In a curious way that discovery was not long after the Eagles topped music charts with their classic song Hotel California that includes the unforgettable lines about being able to "check out any time you like, but you can never leave".

What just happened to South32, which has been trying to sell its South African coal assets since late 2019, comes after:

  • Shareholders in Resolute Mining discovered last month that a mining lease on the Bibiani gold project had been unilaterally cancelled by the government of Ghana.
  • Sundance Resources was stripped of half its Mbalam Nabeda iron ore project by the government of the Republic of Congo.
  • Canada's B2Gold was told by the government of Mali that a valuable exploration licence 20km from its Fekola mine would not be granted, and
  • Northern Mozambique became the latest hotbed of African Islamist violence with workers killed and the development of a giant gas project suspended.

Those recent events, which are costing investors dearly, follow countless other financial and humanitarian disasters in virtually every African country, except perhaps Botswana and Namibia.

Countries which one year appear attractive to foreign investors can become disaster zones a year later.

Barrick Gold thought it was onto a good thing in Tanzania, until it wasn't, and Rio Tinto though Guinea looked good for the Simandou iron ore project, until it was squeezed by a corrupt government.
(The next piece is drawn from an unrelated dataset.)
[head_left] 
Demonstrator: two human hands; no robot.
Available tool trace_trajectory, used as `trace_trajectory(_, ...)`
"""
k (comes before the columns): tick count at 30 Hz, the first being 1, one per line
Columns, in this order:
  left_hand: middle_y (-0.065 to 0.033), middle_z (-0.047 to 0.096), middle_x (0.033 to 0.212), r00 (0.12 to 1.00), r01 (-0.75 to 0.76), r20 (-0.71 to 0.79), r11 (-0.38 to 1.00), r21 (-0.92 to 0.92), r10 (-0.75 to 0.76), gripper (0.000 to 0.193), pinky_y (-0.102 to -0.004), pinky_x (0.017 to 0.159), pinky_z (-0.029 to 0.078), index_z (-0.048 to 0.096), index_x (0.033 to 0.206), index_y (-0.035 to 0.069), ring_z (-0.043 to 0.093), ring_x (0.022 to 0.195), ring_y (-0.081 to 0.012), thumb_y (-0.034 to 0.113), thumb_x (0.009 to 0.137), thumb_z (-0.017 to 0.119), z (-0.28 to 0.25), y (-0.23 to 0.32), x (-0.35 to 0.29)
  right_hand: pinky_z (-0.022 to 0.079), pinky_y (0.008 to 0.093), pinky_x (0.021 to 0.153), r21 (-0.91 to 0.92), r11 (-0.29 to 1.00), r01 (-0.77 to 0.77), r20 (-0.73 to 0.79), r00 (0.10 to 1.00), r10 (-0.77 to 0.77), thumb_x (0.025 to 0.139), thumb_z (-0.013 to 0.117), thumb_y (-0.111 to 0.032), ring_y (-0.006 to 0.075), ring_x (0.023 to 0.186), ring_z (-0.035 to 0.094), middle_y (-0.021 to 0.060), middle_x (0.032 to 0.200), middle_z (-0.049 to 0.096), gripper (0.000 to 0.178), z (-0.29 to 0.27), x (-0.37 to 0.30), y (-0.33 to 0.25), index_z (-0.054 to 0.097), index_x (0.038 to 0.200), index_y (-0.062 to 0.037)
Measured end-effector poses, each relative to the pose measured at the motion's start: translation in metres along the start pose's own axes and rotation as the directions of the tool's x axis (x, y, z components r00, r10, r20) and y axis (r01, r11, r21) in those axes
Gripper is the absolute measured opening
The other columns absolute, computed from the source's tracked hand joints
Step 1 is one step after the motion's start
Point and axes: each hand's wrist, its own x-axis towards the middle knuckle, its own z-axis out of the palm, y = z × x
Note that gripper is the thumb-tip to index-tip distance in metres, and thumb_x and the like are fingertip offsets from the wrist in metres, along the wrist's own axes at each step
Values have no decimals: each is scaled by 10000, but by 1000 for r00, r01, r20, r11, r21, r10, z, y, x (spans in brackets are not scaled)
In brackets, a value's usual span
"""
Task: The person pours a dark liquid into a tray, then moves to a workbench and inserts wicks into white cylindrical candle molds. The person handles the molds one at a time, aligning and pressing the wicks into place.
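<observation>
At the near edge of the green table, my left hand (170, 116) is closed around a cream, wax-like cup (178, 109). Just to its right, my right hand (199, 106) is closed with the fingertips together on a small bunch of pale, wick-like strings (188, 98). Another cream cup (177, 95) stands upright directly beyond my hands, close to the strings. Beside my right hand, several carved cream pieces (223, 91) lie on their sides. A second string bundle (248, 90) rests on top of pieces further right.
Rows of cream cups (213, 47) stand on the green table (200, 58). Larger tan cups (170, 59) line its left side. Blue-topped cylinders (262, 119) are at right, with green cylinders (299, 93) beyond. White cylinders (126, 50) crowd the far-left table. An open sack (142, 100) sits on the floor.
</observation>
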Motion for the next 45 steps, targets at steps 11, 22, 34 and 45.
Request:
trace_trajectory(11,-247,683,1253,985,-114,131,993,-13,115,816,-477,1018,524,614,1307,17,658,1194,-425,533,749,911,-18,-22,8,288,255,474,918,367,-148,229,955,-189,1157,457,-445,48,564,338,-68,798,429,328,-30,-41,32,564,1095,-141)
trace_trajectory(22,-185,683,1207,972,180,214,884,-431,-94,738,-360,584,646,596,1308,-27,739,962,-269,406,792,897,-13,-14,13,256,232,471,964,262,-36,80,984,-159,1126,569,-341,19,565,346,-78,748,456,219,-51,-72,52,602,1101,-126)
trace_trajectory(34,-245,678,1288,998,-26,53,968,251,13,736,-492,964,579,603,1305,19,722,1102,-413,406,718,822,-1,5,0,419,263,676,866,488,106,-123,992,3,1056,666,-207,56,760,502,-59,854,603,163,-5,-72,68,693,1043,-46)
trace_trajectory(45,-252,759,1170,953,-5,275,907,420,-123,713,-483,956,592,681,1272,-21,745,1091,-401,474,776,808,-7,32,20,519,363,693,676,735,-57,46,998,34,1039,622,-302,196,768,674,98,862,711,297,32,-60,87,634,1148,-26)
Some of the events in Africa are marketed as being in the best interests of the locals who have suffered for years from a combination incompetent government and rapacious international investors that go back to the days of European colonisers.

It's in those roots that the concept of black economic empowerment (BEE) developed as a way of righting past wrongs.

Unfortunately, like so many social welfare experiments (and BEE is nothing more than a giant social welfare experiment) the end result is never quite what was planned, simply creating a different way for the locals to be defrauded.

If in doubt, consider the way in which corrupt politicians, from President Zuma down, teamed up with the Gupta brothers to "capture" the government of South Africa, enriching themselves outrageously while leaving townships without power and water.

The first time Blower saw BEE at work was soon after the model of empowering South Africa's black majority surfaced in what sounded to some people like a wonderful way of uplifting poor people and to others as guaranteed way of stifling investment and creating a perfect environment for dodgy deals.

In time, perhaps BEE will work but the signs are not good and when natural investors in South Africa's mining industry, such as South32, are prepared to pay a penalty to get out of the country it sends a powerful message - don't get involved in the first place.

A variation of not going to Africa is the continued exodus of capital and skills from the continent.

A few weeks ago, it was suggested that two of the great names of South African mining, Gold Fields and AngloGold, should merge with Sibanye-Stillwater to create a world-beating South African mining company.

Really! Doesn't anyone in South African understand that AngloGold has already left South Africa and Gold Fields is far more successful today in Australia than South Africa.

South32's coal exit compounds a trend which has been underway for decades and which is possibly even accelerating as the cost of doing business in Africa exceeds are possible benefits.

And that's before the indignity of paying to get out.